[PATCH 8/9] iommu: add support for ARM Ltd. System MMU architecture

Fri Jun 21 20:23:18 EST 2013

On Thu, Jun 20, 2013 at 10:26:46PM +0100, Joerg Roedel wrote:
> Hi Will,

Hi Joerg,

First, thanks for looking at this patch. I really appreciate it.

> On Mon, Jun 10, 2013 at 07:34:44PM +0100, Will Deacon wrote:
> > This patch adds support for SMMUs implementing the ARM System MMU
> > architecture versions 1 or 2. Both arm and arm64 are supported, although
> > the v7s descriptor format is not used.
> > 
> > Cc: Rob Herring <robherring2 at gmail.com>
> > Cc: Andreas Herrmann <andreas.herrmann at calxeda.com>
> > Cc: Olav Haugan <ohaugan at codeaurora.org>
> > Cc: Joerg Roedel <joro at 8bytes.org>
> > Signed-off-by: Will Deacon <will.deacon at arm.com>
> 
> A few general questions:
> 
> How have you tested this code? Has it been run on real hardware? What
> were the results?

I've only tested it with software models, however they are fairly
sophisticated and provide *lots* of tunables, so you can test different
configurations which don't actually exist in hardware yet. You also get a
tonne of trace output, so you can inspect things like page table walking and
TLB filling to make sure the driver is setting things up as you planned.
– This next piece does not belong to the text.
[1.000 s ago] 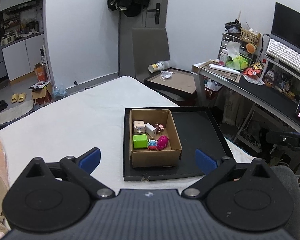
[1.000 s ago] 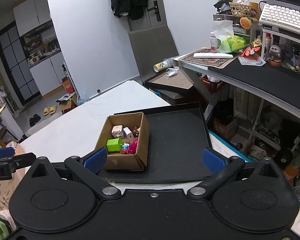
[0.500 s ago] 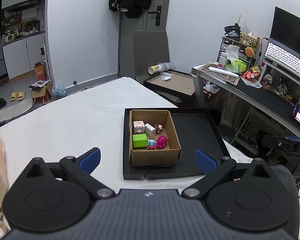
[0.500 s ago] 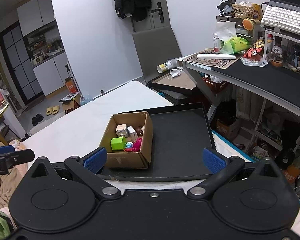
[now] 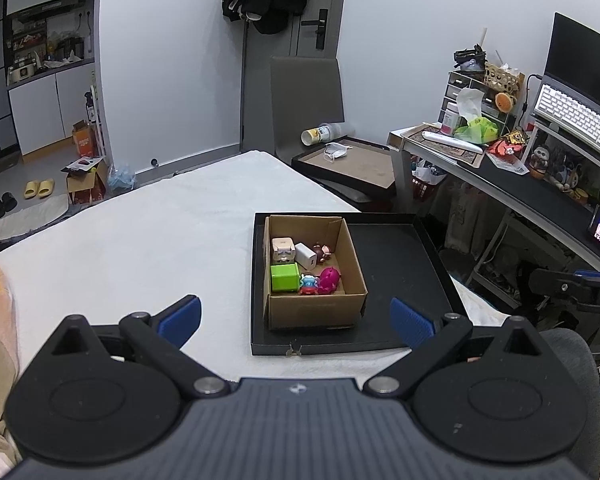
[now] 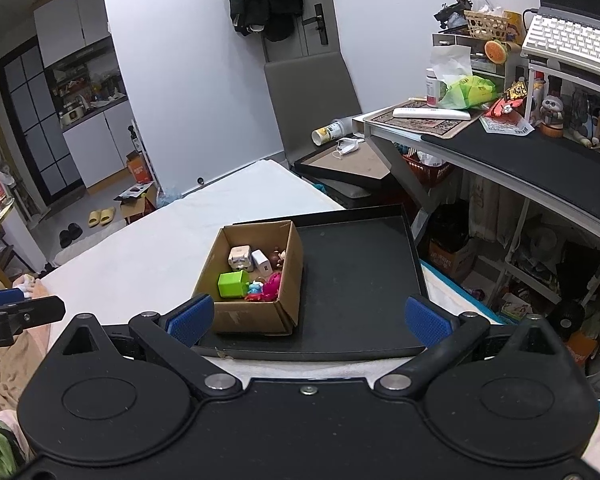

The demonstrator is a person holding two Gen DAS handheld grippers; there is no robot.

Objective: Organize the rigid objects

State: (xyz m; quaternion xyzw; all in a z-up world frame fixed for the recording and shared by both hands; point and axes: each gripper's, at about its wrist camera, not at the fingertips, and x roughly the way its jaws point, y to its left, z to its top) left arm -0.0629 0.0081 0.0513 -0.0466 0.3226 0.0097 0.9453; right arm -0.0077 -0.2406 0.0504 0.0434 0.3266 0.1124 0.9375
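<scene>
Both grippers hovered spread wide and empty, short of the tray.
The box (image 5: 315,305) sat in the left part of the black tray (image 5: 400,264) on the white bed (image 5: 148,232), holding a green cube (image 5: 285,277), a white charger (image 5: 306,256) and small toys; left gripper (image 5: 296,318), right gripper (image 6: 306,316).

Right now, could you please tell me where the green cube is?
In the left wrist view, the green cube sits inside the cardboard box, near its front-left corner, beside the small blue figure.
</scene>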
I have also tested on MMU-400 (AArch32) and MMU-500 (both AArch32 and
AArch64, with 4k and 64k pages in the latter case) models. The setup I used
was 4 PL330 DMA controllers driven by dmatest.ko, which I hacked to call into
the ARM dma-mapping API to create a separate domain for each controller.
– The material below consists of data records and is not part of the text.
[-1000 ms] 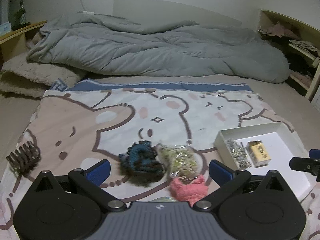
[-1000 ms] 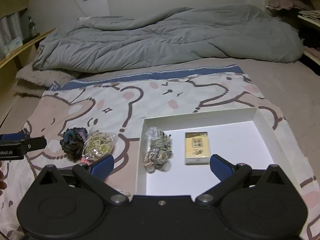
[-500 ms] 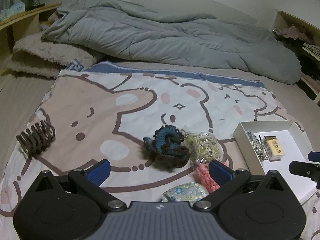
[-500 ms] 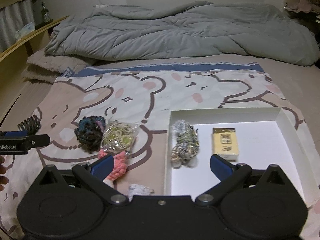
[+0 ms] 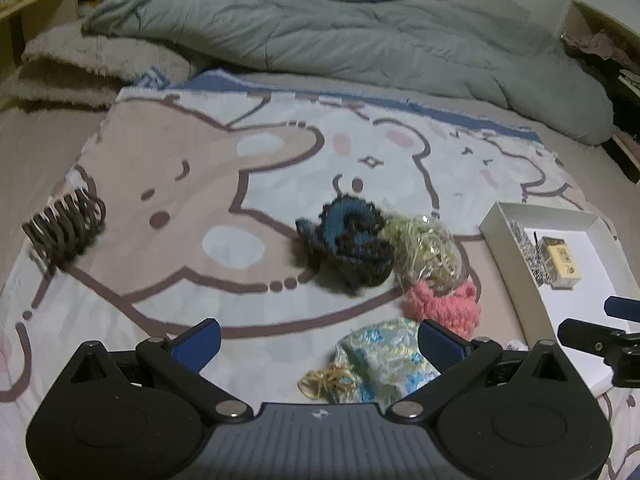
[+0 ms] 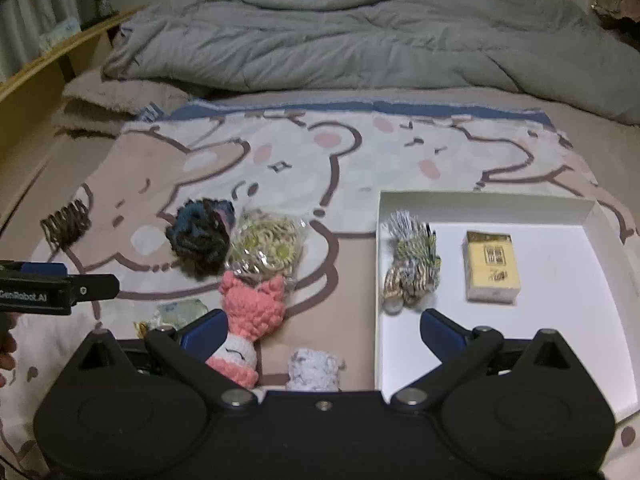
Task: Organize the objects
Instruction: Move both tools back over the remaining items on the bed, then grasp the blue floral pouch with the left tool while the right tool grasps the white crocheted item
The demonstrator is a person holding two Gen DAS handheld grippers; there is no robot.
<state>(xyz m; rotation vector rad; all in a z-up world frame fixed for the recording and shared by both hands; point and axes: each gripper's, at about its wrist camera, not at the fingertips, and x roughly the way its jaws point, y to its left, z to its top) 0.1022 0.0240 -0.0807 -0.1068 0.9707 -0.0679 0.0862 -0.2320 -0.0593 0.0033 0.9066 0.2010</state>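
Note:
A white box lies on the bear-print blanket, holding a striped scrunchie and a yellow packet. Left of it lie a blue-black scrunchie, a bag of hair ties, a pink knitted toy, a floral pouch, a small white knitted piece and a brown claw clip. My left gripper is open above the pouch's left side. My right gripper is open over the box's left edge.
A grey duvet is heaped across the back of the bed. A fuzzy beige blanket lies at the back left. A wooden shelf runs along the left side. The right gripper's fingers show at the left view's right edge.
Both grippers have drawn back and shifted left, so the pouch, pink toy and white knitted piece have come into view. No object has moved; both stay open.

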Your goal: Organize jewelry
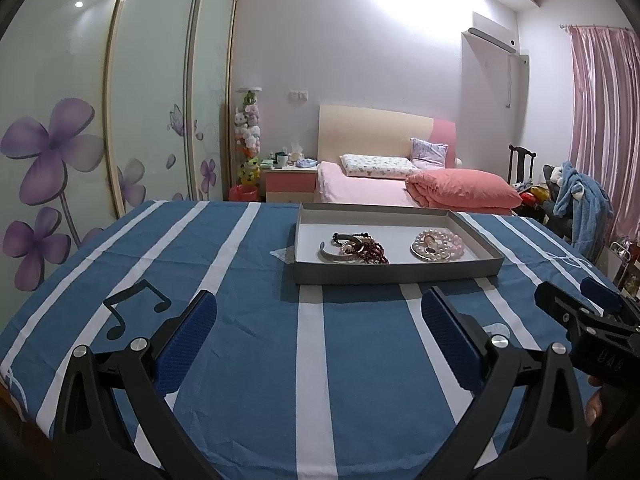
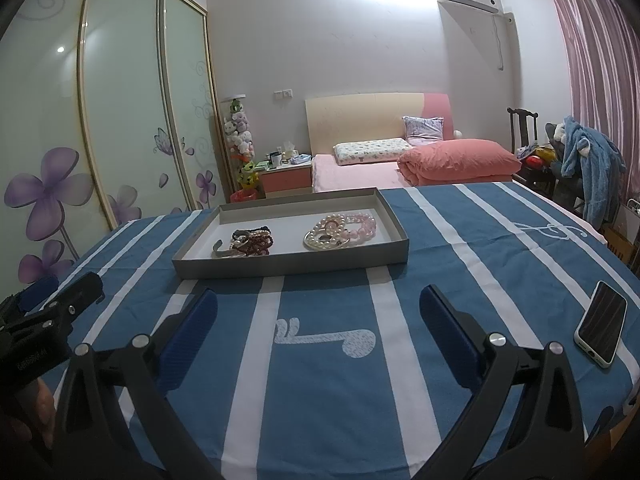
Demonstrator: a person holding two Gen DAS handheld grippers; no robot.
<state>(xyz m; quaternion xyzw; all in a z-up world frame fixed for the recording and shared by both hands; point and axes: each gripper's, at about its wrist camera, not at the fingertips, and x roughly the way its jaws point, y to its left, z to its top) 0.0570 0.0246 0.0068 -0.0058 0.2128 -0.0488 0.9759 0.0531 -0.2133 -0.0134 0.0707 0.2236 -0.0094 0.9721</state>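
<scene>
Your left gripper [image 1: 320, 340] and right gripper [image 2: 318, 336] hung spread, empty; tangled bracelets [image 1: 354, 249] risked lifting together from the shallow tray [image 1: 396, 272].

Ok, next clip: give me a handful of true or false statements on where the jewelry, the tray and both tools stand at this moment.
1. All the jewelry lies inside the grey tray. True.
2. The left tool is shut on a bracelet. False: its fingers stand wide apart over the striped cloth, holding nothing.
3. The jewelry sits in two groups: a dark pile with a silver bangle, and a pearl and pink bead pile. True.
4. A phone lies inside the tray. False: it lies on the cloth, to the right of the right tool.
5. The right tool is open and short of the tray. True.
</scene>
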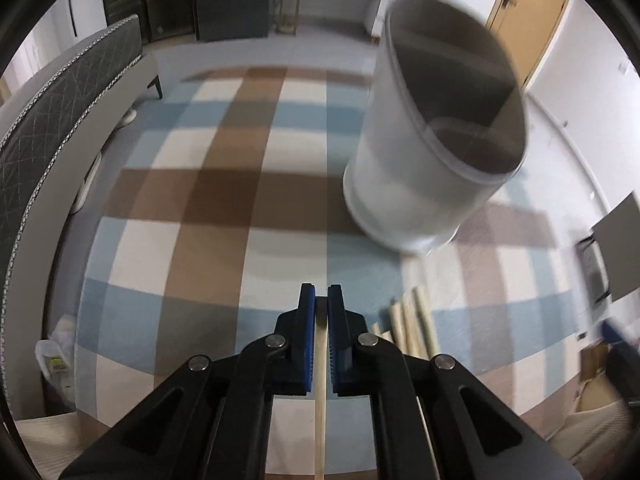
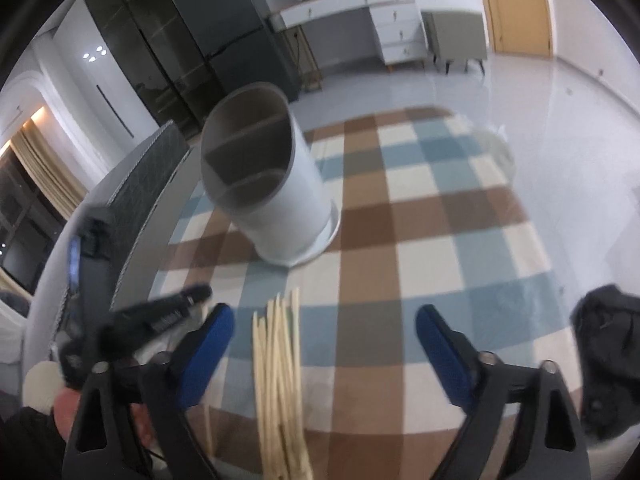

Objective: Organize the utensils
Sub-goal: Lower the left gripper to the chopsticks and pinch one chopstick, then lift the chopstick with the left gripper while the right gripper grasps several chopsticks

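Observation:
A pale wooden chopstick (image 1: 321, 368) runs between the blue pads of my left gripper (image 1: 321, 300), which is shut on it above the checked cloth. A white cylindrical utensil holder (image 1: 432, 148) with a divided dark inside stands ahead and to the right; the same holder (image 2: 276, 184) appears in the right wrist view. Several more chopsticks (image 1: 412, 324) lie on the cloth just right of the left gripper. In the right wrist view that bundle of chopsticks (image 2: 280, 368) lies between the wide-apart fingers of my right gripper (image 2: 324, 328), which is open. The left gripper (image 2: 160, 316) shows there, blurred, at the left.
A round table under a blue, brown and cream checked cloth (image 1: 224, 200) holds everything. A grey upholstered chair back (image 1: 68, 112) stands at the table's left edge. A dark bundle (image 2: 608, 356) lies at the right edge. A hand (image 2: 64, 408) shows at lower left.

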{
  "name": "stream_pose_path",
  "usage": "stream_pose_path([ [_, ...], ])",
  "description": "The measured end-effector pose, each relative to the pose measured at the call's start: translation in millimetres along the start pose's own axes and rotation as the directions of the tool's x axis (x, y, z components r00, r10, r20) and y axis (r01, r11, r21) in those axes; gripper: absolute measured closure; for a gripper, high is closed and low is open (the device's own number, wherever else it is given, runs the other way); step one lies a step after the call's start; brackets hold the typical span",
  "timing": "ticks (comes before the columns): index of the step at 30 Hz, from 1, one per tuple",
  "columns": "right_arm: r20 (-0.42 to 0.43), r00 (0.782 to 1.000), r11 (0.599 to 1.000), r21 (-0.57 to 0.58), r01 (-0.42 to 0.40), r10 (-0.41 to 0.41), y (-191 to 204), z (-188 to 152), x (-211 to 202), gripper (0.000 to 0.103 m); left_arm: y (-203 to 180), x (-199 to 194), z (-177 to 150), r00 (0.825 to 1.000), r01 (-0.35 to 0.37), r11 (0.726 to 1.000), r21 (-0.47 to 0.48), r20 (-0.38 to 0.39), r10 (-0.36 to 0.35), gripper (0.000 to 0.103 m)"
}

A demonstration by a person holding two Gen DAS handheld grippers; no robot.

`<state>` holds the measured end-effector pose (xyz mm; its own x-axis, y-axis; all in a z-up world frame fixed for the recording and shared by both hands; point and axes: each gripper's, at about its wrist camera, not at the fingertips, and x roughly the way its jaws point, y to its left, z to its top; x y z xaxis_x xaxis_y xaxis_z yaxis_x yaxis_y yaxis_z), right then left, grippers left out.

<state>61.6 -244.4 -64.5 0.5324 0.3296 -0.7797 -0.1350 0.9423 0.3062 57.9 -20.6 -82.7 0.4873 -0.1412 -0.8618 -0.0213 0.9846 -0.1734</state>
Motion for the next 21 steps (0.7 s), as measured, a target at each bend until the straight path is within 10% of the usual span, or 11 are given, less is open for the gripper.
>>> stream_pose_path([
  [21, -0.287, 0.958, 0.978, -0.207, -0.032, -0.029, 74.3, 6.2, 106.6, 0.072, 77.8, -31.9, 46.3, 0.975, 0.212, 0.941, -0.264, 0.121, -0.186, 0.101],
])
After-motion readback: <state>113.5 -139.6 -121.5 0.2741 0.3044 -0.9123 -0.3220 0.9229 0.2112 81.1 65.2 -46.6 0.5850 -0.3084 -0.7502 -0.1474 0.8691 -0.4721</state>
The results were that the memory-to-memory DMA didn't show any corruption. I
also managed to tickle access faults by messing around with the permissions,
then remap the buffers and resume the transfers.
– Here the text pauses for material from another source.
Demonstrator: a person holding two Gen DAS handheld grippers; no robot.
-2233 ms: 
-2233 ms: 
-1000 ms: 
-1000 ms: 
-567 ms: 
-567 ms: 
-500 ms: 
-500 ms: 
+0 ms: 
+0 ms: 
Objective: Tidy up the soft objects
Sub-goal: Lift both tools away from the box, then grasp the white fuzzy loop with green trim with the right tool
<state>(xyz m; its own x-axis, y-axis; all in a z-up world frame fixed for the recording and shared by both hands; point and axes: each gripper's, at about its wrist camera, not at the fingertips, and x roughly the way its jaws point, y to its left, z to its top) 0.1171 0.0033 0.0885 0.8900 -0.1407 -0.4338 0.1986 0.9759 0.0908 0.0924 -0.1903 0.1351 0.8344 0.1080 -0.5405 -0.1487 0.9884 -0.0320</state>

> The code looks good and clean in general, minus a few places mentioned
> below were I have questions and/or suggestions:

Cheers, responses inline.

> > +static struct arm_smmu_device *find_parent_smmu(struct arm_smmu_device *smmu)
> > +{
> > +	struct arm_smmu_device *parent, *tmp;
> > +
> > +	if (!smmu->parent_of_node)
> > +		return NULL;
> > +
> > +	list_for_each_entry_safe(parent, tmp, &arm_smmu_devices, list)
> > +		if (parent->dev->of_node == smmu->parent_of_node)
> > +			return parent;
> 
> Why do you need the _safe variant here? You are not changing the list in
> this loop so you should be fine with list_for_each_entry().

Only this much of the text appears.